When you reach the line in the data below that contains "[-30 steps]", please start repeating lines exactly, and stop after the line that contains "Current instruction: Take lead", repeating nothing else.

(GIVEN RECORDS Opens)

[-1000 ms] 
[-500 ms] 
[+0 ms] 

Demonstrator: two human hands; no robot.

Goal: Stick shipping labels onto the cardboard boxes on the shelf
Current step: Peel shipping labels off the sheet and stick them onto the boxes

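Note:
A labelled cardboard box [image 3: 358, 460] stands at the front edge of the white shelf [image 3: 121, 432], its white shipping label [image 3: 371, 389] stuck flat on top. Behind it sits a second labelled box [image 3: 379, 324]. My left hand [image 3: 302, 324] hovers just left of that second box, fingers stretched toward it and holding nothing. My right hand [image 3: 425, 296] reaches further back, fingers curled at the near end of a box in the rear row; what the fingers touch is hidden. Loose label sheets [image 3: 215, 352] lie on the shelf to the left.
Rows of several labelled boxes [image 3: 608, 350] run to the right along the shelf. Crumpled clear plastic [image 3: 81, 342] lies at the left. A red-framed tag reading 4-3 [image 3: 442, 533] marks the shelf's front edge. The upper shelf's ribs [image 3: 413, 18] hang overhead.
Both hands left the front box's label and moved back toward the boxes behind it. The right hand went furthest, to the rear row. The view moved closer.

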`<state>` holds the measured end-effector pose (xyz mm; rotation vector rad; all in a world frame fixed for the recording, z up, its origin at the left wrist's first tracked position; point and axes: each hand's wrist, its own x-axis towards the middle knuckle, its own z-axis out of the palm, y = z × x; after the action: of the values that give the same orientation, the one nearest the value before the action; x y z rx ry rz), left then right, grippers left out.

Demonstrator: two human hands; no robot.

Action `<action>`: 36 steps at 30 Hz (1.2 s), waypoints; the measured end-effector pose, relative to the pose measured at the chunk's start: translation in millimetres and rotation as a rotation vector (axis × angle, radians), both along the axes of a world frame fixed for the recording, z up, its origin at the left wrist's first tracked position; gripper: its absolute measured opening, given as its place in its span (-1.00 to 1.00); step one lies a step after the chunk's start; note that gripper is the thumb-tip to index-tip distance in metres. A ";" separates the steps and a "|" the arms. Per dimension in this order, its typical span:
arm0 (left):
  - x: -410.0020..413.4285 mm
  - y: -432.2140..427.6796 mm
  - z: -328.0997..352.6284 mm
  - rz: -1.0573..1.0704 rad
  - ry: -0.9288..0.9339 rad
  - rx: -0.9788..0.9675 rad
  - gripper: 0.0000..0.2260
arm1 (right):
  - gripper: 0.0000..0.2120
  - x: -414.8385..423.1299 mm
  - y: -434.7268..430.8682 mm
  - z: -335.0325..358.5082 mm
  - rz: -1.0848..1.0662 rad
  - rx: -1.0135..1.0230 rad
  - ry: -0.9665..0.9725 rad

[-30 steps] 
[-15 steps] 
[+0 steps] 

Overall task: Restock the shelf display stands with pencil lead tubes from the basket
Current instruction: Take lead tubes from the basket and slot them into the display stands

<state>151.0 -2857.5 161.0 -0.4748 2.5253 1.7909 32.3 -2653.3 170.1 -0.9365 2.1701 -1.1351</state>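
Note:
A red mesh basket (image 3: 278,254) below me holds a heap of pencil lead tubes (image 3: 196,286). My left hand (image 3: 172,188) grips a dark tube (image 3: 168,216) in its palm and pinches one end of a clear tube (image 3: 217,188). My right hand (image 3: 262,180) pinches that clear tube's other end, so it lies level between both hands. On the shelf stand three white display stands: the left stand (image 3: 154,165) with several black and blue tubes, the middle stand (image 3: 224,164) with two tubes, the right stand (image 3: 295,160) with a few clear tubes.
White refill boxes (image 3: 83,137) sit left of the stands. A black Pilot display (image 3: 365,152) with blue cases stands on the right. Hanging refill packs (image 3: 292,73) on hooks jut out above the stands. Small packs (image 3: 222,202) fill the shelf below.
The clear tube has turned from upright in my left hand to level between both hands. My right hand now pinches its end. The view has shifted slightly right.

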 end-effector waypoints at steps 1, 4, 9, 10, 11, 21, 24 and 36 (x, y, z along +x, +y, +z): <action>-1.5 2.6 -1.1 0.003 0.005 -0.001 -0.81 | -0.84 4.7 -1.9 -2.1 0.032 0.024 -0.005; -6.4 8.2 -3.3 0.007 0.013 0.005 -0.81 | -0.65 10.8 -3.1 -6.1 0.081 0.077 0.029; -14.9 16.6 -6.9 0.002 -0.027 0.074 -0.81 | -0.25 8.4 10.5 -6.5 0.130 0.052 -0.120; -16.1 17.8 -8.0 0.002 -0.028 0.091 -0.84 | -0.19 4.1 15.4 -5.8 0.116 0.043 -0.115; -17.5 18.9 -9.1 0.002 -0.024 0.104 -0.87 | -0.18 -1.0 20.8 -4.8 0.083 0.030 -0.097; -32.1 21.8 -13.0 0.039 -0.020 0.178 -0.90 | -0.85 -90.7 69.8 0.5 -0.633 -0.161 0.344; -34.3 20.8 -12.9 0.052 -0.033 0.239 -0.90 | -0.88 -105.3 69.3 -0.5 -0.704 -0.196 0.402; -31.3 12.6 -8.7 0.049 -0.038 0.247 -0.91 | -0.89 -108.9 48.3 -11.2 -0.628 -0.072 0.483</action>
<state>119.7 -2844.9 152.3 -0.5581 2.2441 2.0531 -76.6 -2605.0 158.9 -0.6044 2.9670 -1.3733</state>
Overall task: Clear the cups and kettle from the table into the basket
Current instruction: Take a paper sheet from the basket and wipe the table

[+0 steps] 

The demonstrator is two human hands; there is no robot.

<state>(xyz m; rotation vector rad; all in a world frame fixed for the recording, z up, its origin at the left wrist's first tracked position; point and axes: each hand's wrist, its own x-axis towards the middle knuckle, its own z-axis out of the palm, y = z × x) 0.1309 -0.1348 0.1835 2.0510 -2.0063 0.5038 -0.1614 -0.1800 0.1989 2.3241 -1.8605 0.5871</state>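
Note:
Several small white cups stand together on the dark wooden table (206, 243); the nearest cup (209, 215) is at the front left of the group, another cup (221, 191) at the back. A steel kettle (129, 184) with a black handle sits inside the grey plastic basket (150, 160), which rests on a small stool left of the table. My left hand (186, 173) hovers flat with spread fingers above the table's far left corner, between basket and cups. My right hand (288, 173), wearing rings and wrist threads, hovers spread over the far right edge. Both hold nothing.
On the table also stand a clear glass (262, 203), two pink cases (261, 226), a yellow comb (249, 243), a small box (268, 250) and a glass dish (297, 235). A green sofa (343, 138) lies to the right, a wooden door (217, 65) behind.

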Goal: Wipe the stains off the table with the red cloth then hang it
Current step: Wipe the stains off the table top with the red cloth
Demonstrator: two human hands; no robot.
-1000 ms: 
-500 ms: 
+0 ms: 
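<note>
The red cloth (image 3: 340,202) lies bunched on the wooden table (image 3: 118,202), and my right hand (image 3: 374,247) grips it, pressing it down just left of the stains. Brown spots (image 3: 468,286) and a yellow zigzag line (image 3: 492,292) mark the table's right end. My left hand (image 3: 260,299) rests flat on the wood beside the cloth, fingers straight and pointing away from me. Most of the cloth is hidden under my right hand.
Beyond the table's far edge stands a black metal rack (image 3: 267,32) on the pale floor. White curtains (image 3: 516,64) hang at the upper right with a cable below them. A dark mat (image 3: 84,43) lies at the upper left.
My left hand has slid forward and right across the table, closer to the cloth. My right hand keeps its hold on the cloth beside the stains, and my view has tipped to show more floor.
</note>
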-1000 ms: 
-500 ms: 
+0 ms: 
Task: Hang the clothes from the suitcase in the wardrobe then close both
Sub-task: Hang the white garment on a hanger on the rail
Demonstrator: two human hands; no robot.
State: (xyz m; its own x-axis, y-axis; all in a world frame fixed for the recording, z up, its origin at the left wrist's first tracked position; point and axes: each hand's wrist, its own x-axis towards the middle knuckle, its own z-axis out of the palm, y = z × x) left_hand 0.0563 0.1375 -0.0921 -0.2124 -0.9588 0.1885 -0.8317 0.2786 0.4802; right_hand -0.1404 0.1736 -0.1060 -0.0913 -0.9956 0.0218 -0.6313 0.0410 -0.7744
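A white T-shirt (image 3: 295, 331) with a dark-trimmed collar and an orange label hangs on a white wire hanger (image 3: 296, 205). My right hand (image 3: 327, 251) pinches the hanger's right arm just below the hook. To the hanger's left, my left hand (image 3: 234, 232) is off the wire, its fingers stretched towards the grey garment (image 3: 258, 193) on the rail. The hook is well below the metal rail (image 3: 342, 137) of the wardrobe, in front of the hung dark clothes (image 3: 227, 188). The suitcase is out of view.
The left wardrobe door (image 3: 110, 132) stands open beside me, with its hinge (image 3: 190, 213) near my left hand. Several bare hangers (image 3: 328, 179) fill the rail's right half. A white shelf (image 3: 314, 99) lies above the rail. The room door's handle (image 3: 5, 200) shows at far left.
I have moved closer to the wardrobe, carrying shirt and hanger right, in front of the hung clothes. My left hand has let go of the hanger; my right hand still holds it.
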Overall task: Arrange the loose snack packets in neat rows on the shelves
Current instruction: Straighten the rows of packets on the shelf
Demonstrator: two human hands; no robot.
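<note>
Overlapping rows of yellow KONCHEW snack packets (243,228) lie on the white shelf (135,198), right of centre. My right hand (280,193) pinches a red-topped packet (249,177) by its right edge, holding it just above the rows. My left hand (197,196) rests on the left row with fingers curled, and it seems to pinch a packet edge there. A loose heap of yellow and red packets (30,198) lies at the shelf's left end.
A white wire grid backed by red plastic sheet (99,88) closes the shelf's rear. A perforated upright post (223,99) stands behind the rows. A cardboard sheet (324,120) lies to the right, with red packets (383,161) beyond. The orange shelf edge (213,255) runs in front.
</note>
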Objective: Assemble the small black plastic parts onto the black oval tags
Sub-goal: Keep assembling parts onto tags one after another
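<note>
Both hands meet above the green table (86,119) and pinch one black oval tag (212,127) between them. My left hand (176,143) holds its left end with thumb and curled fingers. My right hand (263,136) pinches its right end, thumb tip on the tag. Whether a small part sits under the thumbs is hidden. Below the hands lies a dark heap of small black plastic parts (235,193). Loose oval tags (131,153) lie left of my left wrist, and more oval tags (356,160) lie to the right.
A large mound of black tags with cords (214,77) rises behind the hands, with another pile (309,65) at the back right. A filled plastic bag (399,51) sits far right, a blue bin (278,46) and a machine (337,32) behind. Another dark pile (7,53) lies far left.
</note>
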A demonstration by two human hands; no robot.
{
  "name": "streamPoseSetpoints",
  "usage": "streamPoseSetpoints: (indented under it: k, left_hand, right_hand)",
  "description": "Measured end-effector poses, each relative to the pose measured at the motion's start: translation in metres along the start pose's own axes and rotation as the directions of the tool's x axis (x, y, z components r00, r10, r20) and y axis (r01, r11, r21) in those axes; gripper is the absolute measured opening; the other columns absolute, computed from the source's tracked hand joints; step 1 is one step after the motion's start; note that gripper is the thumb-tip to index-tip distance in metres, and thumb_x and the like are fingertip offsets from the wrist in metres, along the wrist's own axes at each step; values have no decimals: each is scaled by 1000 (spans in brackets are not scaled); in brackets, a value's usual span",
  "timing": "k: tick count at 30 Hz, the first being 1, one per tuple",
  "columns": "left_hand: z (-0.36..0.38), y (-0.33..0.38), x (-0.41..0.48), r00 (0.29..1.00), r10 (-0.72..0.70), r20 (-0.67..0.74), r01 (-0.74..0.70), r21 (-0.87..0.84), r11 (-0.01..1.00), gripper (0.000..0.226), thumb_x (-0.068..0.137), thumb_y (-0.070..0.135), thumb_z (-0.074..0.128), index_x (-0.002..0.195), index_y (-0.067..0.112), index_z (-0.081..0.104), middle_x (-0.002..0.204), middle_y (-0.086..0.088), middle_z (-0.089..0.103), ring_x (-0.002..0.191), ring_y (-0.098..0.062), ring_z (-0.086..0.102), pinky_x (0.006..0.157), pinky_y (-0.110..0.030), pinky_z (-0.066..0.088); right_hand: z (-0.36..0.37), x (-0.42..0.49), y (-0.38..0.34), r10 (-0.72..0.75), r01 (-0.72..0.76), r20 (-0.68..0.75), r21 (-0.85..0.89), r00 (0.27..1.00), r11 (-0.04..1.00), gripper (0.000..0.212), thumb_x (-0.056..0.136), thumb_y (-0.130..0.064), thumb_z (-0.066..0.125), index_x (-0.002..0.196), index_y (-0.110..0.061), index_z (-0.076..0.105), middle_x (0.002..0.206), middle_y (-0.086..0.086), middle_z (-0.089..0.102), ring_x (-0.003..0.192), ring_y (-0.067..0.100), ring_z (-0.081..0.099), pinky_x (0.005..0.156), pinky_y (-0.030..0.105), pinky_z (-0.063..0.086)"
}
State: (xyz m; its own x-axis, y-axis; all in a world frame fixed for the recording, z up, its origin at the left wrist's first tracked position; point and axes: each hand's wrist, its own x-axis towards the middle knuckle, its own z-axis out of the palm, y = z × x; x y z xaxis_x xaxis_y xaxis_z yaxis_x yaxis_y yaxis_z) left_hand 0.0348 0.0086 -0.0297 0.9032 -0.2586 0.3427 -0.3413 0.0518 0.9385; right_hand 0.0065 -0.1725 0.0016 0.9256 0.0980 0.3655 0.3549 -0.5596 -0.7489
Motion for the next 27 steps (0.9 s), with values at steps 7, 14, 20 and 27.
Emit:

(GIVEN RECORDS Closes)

__TASK SOLUTION__
[-30 steps] 
[-15 steps] 
[+0 steps] 

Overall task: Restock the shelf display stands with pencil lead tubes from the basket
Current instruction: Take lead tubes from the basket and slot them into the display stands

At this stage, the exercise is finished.